Il s’agit d’une violation grave par un État membre d’un principe énoncé
à l’article 6 du traité sur l’Union européenne, protégé par l’article 7
du traité de Nice.
Au-delà de l’aspect juridique, on peut
s’interroger sur le chemin, fort peu encourageant d’un point de vue
démocratique, qu’est en train d’emprunter le gouvernement polonais.
La transition démocratique : un processus abouti en Pologne ? Peut-être,
d’un point de vue procédural. Nous soulignions dans notre dernier
article la tension entre modernité et tradition politique à laquelle
fait face la Pologne. Avec le nouveau gouvernement, il semble que ce
soient les valeurs traditionnelles de l’Église catholique, de la
famille et de la défense de la patrie qui l’emportent.
La
règle de la majorité apparaît comme étant interprétée dans sa forme
puriste. Il suffisait d’intervertir l’approche : en Pologne, dans le
discours homophobe d’État, c’est la majorité qui est présentée comme
incomprise et assiégée par des hordes d’homosexuels, qui mettraient en danger
l’intégrité et la pérennisation de la nation.

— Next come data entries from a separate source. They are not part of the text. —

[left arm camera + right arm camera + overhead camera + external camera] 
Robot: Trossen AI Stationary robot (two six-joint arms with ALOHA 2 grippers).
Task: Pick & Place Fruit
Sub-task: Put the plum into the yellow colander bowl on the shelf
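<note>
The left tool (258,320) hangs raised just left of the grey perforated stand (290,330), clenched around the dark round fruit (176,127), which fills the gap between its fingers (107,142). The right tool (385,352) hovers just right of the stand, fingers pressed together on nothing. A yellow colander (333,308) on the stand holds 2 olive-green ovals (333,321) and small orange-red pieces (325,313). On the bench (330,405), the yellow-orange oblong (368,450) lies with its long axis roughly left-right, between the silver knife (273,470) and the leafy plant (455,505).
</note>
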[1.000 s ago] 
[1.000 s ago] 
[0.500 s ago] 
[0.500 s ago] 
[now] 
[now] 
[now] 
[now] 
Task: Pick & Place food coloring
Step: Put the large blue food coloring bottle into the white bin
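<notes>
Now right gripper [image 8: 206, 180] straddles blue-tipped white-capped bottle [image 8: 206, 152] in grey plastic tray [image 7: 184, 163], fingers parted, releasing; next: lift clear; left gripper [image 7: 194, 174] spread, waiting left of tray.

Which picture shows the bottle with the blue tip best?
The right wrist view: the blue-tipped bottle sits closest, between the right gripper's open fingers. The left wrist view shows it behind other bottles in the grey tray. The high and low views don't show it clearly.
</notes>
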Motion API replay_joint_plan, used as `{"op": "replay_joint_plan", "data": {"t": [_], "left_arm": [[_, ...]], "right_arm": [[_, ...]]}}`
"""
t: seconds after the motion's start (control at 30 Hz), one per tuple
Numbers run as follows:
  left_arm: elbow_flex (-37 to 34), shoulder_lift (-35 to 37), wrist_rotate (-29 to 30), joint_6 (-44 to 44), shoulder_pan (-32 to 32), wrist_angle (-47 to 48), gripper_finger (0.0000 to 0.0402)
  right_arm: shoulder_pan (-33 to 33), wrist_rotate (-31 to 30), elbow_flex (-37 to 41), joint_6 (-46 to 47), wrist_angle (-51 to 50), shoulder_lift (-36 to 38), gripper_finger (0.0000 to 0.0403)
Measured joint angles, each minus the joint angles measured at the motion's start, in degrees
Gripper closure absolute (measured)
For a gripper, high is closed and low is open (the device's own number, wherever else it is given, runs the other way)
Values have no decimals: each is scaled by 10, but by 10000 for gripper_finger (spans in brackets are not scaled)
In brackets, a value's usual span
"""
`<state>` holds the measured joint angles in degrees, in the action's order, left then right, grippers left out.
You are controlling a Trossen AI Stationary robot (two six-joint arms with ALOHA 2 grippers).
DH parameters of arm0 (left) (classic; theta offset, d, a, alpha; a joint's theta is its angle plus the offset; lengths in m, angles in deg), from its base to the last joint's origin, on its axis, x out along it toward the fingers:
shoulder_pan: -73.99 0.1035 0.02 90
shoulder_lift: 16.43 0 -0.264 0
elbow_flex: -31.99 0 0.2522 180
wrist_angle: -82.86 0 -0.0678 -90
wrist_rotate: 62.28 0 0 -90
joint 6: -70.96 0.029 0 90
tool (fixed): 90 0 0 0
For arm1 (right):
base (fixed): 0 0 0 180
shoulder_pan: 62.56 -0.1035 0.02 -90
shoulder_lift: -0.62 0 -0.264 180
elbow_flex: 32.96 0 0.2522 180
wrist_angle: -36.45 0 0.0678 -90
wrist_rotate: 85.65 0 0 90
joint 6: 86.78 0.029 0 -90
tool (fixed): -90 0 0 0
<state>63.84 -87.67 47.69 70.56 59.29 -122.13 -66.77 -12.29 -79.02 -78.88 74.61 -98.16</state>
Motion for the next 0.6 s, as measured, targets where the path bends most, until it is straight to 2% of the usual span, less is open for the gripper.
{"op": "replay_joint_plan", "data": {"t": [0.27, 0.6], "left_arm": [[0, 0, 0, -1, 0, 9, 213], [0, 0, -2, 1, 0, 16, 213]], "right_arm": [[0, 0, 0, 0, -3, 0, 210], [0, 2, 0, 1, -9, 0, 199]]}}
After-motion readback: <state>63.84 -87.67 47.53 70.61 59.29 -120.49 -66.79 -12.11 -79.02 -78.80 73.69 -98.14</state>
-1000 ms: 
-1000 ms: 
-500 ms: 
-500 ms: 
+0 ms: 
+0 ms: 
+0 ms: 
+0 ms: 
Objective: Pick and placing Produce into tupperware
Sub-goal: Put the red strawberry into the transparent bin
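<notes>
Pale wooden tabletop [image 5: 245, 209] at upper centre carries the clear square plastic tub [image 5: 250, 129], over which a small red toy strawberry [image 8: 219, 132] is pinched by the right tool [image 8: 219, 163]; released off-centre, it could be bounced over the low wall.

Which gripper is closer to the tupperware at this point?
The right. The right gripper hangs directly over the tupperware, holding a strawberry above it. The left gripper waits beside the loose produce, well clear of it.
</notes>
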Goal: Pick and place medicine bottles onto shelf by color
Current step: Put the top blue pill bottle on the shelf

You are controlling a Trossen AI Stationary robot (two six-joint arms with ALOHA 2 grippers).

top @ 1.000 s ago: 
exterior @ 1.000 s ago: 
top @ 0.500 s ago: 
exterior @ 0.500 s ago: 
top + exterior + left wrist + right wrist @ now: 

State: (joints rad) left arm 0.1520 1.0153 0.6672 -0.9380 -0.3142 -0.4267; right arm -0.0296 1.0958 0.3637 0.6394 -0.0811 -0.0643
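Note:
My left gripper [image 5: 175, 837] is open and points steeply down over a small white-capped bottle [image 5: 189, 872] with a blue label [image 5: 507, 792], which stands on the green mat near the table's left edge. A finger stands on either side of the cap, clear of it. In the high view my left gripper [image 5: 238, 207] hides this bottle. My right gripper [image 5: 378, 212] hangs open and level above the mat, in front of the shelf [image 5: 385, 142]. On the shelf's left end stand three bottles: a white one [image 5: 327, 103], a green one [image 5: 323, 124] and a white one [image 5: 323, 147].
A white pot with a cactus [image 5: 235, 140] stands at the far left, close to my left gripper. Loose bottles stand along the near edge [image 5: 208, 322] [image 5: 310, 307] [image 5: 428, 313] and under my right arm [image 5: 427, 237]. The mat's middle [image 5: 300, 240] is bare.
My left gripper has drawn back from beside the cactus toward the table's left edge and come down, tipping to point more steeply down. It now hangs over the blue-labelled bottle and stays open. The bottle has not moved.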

Les ultra-catholiques, quant à eux, sont directement relayés par le gouvernement,
et leur « fameuse » station de radio - Radio Marya, (qui dispose d’une
audience de plus de 3 millions d’individus).
Notons qu’ils ont la
même stratégie de présentation de leur situation. Ils se considèrent
comme une « minorité assiégée » par une « Europe anti-catholique ne
respectant pas l’existence des minorités ».
De là à dire qu’on est passé du totalitarisme communiste à celui des conservateurs
nationalistes, il n’y a qu’un pas. À une différence près - les
communistes ne prenaient pas non plus en compte l’avis de la majorité : le mauvais traitement des minorités reste le même.